Facing these arguments, Rippe argues that the TPM adequately predicts solute and fluid transport and UF for a variety of dialysates containing glucose and alternate osmotic agents, which is not the case for the distribution model [3]. Important predictions of the TPM, related to the ultrasmall pores in the endothelium, have been confirmed in mice lacking AQP1. In particular, these studies confirmed UF under conditions of crystalloid (glucose) versus colloid (icodextrin) osmosis and the role of ultrasmall pores in sodium sieving [8]. Another feature of the TPM is the inclusion of large pores for macromolecules larger than albumin that are unaffected by the oncotic or colloid osmotic pressures. Thus, the large pore transport is dictated only by the hydrostatic pressure gradient and/or the number of large pores available for transport, both increasing with inflammation. Support for the large pore hypothesis was provided by studies in eNOS knockout mice, showing that the lack of endothelial NO production during acute peritonitis was associated with a significant reduction in albumin loss [10]. The importance of lymphatics is also debated, since the TPM predicts the reabsorption of isotonic fluid from the cavity through the small pores with only minor contribution of the lymphatics. Finally, Rippe argues that the direct measurement of the drained peritoneal volume, on which the TPM is based, avoids the complexity associated with the use of a macromolecular marker that is continuously cleared from the peritoneal cavity into adjacent tissues.

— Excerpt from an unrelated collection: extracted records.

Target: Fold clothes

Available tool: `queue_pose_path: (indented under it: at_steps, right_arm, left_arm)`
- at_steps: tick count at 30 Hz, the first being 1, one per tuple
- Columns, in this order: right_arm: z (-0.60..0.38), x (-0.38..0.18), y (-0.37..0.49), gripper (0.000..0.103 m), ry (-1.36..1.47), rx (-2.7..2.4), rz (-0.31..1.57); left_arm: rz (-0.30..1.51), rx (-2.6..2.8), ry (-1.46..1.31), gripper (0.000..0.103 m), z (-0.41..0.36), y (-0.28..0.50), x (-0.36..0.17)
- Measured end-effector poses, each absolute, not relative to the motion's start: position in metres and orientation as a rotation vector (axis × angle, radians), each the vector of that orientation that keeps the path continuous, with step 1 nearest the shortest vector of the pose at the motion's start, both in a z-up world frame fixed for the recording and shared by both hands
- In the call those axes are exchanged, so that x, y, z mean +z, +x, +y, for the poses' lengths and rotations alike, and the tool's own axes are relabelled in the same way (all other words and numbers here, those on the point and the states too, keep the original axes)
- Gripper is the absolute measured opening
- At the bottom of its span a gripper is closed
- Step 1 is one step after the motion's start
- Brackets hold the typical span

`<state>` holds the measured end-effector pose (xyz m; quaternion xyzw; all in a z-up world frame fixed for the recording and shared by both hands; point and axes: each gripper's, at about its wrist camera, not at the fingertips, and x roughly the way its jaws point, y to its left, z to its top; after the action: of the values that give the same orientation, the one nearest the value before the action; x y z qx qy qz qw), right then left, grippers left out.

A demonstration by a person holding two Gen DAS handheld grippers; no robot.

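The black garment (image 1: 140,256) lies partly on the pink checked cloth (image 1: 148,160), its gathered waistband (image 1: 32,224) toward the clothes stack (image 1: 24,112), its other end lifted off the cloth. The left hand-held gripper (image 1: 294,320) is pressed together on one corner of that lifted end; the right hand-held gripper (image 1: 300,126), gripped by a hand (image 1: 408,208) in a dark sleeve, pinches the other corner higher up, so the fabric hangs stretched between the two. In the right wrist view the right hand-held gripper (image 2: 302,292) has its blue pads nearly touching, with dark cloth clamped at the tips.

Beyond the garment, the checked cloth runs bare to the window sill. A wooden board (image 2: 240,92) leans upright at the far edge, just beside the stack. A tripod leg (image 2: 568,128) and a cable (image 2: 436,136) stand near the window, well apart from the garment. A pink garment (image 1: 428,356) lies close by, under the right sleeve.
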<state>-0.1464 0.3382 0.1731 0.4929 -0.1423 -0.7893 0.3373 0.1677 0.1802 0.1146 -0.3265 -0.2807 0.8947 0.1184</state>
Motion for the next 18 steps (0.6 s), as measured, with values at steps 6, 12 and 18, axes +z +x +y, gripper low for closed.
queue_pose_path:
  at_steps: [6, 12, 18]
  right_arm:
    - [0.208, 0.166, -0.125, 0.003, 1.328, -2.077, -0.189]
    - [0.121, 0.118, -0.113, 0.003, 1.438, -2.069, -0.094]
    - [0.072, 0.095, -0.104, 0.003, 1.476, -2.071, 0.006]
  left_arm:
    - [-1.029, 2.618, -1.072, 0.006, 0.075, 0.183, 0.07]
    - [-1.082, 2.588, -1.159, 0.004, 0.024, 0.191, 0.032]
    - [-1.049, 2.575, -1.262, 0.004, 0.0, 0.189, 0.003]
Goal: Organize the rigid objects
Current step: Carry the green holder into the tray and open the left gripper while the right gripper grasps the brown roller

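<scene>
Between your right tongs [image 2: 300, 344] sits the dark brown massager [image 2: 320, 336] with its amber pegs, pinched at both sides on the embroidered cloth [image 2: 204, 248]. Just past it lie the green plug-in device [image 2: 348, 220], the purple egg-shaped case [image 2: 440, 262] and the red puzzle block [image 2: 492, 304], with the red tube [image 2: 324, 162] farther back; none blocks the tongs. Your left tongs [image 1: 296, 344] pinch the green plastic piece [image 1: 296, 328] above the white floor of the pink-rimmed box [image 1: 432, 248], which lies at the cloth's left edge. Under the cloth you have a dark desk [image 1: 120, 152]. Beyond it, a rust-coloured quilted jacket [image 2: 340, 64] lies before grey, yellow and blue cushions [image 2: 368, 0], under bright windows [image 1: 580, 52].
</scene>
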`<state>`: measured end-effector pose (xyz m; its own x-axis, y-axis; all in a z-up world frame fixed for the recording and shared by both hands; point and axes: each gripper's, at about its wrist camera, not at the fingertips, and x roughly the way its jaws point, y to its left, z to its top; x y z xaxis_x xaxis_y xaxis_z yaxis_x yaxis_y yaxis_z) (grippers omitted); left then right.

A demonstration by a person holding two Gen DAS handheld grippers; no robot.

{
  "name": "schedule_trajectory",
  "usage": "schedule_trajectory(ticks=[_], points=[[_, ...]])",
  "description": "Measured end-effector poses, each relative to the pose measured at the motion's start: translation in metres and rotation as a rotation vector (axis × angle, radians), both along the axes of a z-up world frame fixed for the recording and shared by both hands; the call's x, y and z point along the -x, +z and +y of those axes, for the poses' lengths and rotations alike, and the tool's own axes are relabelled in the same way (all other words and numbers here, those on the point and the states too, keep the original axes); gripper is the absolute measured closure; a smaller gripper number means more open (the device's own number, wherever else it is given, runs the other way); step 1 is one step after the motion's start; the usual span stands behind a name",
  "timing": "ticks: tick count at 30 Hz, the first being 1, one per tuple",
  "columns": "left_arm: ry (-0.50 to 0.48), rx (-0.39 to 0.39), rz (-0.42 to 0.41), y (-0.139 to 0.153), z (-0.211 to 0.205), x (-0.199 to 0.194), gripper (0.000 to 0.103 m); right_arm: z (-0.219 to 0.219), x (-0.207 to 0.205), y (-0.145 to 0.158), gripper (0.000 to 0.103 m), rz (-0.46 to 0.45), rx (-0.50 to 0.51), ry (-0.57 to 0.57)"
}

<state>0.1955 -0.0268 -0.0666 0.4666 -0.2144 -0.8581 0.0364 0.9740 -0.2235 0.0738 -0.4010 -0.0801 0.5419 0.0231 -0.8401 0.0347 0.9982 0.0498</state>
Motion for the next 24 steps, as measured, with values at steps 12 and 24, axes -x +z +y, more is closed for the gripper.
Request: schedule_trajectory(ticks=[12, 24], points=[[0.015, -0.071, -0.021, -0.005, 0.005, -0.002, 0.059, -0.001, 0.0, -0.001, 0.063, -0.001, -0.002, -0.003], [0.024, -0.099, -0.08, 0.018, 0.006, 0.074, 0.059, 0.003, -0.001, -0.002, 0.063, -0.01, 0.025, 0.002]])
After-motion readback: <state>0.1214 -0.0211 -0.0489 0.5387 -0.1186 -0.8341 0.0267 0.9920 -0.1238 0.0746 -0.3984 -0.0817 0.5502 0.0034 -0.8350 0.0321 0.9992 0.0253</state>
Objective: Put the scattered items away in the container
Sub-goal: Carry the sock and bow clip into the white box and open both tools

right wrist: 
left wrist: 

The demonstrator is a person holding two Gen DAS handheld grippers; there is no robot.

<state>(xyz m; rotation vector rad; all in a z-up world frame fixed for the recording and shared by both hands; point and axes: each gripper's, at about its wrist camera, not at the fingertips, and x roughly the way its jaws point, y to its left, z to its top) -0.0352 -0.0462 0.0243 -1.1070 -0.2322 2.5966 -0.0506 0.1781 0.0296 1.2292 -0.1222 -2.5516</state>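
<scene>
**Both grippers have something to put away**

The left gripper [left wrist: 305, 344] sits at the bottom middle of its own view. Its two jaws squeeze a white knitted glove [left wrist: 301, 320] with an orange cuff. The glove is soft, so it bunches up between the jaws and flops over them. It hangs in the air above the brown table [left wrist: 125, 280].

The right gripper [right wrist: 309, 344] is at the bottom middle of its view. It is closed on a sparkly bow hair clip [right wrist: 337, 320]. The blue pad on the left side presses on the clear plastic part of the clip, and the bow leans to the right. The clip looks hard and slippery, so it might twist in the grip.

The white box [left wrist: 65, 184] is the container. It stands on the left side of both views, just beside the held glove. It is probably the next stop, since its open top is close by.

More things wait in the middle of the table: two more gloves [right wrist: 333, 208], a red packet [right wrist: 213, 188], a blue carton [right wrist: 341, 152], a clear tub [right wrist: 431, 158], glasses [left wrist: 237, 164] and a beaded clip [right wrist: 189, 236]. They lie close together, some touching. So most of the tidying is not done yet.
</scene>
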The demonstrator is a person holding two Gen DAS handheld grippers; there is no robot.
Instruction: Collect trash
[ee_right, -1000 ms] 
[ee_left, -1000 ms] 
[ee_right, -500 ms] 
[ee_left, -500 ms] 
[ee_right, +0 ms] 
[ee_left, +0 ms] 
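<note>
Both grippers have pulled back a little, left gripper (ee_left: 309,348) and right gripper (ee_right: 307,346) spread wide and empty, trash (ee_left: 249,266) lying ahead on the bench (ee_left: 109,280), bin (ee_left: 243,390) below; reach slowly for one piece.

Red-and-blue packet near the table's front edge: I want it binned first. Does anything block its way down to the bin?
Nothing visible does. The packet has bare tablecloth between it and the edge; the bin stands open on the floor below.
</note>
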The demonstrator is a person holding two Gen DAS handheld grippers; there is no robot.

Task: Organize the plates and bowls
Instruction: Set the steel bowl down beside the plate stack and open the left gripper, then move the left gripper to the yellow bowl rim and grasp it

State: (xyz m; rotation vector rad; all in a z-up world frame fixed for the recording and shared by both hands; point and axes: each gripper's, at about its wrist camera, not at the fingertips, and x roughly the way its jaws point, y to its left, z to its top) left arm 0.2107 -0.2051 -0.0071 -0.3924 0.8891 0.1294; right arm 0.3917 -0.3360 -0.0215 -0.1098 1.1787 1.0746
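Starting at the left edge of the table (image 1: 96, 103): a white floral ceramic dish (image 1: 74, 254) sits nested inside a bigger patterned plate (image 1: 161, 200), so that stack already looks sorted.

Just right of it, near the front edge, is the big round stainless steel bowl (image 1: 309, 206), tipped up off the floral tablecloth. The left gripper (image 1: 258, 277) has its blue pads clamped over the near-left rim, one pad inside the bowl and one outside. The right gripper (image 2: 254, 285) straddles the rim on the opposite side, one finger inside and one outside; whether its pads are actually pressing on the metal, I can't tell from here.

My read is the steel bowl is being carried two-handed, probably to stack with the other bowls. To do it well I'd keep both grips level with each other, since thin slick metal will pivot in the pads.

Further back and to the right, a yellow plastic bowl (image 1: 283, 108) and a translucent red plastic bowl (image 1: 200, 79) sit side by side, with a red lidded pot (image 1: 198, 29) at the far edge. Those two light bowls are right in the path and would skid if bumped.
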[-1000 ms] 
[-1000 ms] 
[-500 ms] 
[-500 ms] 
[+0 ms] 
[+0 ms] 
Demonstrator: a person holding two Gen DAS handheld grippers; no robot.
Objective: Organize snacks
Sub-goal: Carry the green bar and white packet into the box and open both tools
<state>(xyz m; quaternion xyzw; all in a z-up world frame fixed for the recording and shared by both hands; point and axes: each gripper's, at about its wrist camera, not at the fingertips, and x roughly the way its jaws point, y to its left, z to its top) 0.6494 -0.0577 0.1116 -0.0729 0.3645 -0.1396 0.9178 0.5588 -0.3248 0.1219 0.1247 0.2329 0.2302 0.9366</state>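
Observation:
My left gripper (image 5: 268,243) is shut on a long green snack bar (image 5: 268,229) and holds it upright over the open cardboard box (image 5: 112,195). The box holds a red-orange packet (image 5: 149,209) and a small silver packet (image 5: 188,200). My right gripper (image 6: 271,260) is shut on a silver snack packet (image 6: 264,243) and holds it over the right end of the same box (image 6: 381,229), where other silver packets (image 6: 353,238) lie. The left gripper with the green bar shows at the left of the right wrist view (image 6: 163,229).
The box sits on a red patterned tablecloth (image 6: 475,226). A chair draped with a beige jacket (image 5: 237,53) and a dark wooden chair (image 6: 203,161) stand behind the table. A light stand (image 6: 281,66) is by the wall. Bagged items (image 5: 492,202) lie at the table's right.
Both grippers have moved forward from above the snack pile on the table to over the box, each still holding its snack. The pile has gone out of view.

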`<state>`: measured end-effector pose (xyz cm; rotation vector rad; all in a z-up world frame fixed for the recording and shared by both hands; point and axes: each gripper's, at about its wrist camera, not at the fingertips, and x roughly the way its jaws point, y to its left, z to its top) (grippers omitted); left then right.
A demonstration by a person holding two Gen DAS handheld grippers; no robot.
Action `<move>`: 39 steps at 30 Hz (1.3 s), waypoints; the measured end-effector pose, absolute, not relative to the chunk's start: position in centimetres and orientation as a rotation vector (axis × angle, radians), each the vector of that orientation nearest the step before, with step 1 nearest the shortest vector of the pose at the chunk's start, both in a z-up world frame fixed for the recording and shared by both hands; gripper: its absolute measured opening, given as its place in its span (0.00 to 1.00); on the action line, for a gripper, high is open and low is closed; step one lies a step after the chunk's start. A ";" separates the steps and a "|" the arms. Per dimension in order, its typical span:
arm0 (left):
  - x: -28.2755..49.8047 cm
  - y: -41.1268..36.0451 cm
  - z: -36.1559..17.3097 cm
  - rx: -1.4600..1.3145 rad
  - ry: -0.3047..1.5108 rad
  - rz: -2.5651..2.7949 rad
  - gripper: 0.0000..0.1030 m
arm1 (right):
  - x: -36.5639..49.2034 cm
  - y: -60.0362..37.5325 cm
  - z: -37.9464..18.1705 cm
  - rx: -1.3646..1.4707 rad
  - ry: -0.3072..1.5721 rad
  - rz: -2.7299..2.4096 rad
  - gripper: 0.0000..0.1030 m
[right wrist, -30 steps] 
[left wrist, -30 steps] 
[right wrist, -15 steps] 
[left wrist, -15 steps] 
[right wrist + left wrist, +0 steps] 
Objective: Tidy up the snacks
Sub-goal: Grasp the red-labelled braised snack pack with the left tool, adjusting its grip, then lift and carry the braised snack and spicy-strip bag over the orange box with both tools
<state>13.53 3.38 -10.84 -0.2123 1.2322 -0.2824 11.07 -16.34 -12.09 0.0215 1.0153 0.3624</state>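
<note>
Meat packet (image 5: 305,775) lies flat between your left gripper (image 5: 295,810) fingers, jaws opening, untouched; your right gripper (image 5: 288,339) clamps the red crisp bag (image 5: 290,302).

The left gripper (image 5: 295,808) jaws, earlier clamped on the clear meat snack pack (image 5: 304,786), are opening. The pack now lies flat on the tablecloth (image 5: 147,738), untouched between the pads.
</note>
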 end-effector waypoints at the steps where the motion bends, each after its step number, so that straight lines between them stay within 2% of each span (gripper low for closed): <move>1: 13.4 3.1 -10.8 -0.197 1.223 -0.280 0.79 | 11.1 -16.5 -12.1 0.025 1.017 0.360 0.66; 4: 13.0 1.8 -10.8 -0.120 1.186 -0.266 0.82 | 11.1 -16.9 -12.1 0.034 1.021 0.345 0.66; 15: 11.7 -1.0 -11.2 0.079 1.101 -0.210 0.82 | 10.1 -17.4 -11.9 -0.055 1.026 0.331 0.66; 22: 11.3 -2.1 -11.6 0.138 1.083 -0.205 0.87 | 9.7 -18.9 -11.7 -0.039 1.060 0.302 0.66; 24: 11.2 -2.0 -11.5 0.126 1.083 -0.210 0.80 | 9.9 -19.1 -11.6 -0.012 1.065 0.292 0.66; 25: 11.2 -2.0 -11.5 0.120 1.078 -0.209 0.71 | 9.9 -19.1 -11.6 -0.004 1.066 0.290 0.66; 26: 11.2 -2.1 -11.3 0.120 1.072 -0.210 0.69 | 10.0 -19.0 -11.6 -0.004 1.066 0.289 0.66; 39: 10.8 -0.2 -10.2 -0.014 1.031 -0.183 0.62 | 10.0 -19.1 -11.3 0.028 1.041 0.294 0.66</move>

How to reconcile these positions? Flessner and Rippe, like many investigators in the field, recognize the importance of structural changes—fibrosis, vasculopathy and neo-vascularization—in mediating UF failure in PD [2,3]. To take these changes into account, Rippe and Venturoli have recently proposed an extended version of the TPM, which includes the capillary wall and a serial barrier consisting of fibres in the interstitium [11]. This serial membrane-fibre matrix model could indeed explain the pathophysiology of UF failure and the uncoupling of small-solute transport (PS to glucose), which gradually increases with time on PD, from the peritoneal UF coefficient (LpS) that remains largely unchanged [12]. Further experiments taking advantage of genetically modified mouse models should provide a direct counterpart of these simulations [13].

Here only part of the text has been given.